> _WHAT THE EXERCISE ASKS_
In the records that follow, find each line with the word "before" and copy it.

> _Dataset entries_
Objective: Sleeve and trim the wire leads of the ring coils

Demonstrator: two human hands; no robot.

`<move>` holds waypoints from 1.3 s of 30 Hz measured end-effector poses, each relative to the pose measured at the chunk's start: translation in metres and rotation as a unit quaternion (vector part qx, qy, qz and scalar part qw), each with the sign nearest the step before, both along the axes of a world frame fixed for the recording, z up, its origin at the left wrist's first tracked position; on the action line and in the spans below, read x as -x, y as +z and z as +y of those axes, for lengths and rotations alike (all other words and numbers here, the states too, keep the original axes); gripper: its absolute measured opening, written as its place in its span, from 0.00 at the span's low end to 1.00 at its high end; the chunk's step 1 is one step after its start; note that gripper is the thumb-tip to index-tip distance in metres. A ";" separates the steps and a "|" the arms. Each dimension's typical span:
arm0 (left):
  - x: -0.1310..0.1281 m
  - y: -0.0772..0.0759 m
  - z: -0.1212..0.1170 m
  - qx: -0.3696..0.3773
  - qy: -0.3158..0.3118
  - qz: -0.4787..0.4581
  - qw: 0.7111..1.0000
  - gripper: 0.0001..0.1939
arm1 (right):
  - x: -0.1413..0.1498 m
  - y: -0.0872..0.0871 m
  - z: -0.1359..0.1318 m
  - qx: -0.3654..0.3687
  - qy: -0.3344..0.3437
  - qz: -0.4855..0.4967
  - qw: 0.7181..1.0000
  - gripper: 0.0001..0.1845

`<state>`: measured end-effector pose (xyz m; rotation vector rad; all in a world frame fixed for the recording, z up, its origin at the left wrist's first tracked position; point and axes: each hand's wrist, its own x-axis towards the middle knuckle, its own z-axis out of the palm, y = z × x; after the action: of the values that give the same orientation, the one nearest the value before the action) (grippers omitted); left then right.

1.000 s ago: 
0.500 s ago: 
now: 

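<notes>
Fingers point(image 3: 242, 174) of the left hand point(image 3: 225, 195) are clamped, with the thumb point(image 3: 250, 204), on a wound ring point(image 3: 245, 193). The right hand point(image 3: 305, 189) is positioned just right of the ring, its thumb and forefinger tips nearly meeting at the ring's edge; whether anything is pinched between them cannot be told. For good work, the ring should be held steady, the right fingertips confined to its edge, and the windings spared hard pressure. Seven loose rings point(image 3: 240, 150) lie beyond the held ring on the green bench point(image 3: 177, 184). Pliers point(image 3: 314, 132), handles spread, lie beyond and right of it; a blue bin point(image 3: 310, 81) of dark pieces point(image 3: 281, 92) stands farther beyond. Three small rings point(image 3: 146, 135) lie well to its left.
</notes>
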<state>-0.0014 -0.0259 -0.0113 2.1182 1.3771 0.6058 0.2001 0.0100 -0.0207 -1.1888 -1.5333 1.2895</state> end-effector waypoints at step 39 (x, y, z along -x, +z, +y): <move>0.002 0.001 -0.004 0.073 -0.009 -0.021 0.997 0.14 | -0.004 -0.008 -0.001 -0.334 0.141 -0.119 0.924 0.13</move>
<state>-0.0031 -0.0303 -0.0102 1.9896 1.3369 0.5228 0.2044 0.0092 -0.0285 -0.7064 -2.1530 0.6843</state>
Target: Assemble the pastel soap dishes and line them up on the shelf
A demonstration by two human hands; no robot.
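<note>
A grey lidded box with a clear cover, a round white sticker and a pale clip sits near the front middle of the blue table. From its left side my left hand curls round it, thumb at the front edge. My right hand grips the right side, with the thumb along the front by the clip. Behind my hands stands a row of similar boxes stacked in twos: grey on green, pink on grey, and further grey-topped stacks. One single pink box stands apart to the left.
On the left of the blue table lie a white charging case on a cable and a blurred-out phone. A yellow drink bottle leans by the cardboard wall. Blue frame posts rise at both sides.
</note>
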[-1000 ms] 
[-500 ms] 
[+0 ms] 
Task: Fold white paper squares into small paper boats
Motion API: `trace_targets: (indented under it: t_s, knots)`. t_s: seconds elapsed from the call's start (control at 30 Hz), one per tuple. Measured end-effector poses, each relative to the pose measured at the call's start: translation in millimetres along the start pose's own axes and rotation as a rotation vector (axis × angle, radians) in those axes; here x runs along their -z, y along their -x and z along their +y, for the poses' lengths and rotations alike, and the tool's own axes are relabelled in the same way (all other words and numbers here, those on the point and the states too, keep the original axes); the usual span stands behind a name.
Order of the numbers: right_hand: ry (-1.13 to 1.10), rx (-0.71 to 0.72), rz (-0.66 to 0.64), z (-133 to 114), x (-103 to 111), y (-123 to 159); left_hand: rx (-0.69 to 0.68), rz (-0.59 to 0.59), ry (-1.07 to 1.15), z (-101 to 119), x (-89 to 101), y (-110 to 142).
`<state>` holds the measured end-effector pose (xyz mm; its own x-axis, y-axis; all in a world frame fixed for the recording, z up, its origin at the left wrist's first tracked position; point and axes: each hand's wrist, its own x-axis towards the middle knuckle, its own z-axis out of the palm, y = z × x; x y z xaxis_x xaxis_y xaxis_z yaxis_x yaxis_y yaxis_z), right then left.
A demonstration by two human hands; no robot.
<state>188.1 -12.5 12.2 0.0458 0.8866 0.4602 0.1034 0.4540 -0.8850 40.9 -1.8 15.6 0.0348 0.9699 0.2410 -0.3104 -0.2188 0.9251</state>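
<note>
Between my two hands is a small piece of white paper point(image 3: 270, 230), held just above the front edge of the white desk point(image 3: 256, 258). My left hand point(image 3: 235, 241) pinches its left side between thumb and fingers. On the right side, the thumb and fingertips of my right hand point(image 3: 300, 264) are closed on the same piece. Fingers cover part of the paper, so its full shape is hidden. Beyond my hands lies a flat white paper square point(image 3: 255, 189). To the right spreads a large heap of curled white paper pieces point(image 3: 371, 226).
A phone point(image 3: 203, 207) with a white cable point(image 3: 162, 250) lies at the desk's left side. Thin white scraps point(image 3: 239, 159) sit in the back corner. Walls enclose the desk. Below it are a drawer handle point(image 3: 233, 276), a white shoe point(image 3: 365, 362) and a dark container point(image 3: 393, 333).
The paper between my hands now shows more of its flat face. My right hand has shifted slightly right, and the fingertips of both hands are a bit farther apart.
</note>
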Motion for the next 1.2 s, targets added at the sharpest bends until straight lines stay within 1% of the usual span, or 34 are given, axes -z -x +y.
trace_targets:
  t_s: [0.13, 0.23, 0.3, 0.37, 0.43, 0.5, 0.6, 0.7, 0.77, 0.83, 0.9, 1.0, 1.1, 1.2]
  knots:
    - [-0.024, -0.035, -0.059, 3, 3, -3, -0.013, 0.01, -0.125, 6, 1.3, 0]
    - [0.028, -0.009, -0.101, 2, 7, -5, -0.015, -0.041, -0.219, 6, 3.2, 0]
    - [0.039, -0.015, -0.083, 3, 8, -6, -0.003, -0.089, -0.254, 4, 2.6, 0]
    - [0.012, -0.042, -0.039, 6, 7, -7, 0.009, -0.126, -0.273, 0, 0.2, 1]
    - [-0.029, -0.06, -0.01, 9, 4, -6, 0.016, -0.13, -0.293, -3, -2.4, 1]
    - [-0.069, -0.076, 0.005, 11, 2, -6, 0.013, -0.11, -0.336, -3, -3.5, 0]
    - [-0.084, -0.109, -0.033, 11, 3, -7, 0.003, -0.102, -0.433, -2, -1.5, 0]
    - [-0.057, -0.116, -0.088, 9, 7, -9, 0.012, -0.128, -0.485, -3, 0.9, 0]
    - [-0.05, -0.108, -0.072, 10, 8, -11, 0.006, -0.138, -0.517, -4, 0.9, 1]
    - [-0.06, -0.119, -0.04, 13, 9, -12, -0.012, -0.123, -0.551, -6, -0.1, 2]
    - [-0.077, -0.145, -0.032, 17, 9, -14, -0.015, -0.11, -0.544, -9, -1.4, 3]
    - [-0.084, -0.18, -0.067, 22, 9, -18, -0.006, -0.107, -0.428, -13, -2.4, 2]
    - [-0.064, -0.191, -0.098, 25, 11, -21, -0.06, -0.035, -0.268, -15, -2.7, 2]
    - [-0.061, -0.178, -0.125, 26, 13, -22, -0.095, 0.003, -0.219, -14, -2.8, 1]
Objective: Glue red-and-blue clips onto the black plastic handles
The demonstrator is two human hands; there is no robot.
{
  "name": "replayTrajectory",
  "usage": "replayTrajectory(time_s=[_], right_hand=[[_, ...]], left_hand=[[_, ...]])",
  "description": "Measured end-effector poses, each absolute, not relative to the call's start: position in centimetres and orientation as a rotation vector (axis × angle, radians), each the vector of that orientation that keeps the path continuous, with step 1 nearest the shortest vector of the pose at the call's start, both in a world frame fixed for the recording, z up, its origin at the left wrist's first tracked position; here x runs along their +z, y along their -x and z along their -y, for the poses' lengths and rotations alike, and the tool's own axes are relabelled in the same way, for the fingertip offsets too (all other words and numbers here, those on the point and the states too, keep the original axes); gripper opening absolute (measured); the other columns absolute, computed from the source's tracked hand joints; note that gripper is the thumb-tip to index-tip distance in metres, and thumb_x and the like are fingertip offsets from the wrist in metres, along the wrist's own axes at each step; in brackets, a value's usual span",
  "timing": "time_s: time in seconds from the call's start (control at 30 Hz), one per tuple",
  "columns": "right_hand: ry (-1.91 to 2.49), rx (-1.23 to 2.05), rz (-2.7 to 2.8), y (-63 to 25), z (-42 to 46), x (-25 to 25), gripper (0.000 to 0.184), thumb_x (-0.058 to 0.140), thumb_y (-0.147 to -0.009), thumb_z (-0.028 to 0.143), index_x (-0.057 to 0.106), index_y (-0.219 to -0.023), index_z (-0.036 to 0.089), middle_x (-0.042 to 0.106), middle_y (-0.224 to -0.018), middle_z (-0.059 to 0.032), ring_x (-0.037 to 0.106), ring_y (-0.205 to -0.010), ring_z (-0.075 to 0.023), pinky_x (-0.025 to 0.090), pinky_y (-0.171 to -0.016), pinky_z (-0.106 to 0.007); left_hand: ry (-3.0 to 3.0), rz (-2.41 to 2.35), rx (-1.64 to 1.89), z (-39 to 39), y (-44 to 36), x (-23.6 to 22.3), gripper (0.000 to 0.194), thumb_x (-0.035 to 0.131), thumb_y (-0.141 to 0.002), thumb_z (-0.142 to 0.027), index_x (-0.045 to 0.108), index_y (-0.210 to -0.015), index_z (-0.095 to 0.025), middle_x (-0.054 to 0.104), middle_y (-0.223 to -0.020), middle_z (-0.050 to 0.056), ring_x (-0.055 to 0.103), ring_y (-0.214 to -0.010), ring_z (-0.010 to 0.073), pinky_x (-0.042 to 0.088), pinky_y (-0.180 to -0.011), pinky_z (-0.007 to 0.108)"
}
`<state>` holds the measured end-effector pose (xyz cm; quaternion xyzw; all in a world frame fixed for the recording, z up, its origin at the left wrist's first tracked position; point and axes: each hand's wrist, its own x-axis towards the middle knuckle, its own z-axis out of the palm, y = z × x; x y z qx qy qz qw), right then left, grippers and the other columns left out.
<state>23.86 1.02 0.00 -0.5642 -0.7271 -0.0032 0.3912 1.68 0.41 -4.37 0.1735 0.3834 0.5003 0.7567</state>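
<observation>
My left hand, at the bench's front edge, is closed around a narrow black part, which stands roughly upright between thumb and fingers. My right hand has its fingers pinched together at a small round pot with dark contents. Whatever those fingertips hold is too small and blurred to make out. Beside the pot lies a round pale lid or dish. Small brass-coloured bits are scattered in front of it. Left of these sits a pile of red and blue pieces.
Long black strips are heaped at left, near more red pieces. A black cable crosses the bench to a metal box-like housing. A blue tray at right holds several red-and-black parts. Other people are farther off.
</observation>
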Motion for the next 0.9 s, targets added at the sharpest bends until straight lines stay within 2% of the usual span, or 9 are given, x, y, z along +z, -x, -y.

> _RESPONSE FOR THIS EXERCISE_
`<move>` holds waypoints from 1.3 s of 30 Hz measured end-effector poses, each relative to the pose measured at the chunk's start: translation in metres and rotation as a unit quaternion (vector part qx, qy, qz and scalar part qw), each with the sign nearest the step before, both along the axes of a world frame fixed for the recording, z up, its origin at the left wrist's first tracked position; on the action line and in the spans below, read x as -x, y as +z and z as +y of those axes, for lengths and rotations alike (all other words and numbers here, the states too, keep the original axes); gripper: its absolute measured opening, written as its place in its span, from 0.00 at the span's low end to 1.00 at its high end; the chunk's step 1 is one step after its start; note that gripper is the thumb-tip to index-tip distance in metres. A ";" separates the steps and a "|" the arms. Each dimension's typical span:
`<state>`: measured end-effector pose (xyz m; rotation vector rad; all in a world frame fixed for the recording, z up, its origin at the left wrist's first tracked position; point and axes: each hand's wrist, its own x-axis towards the middle knuckle, its own z-axis out of the palm, y = z × x; after the action: of the values that give the same orientation, the one nearest the value before the action) (grippers omitted); left then right.

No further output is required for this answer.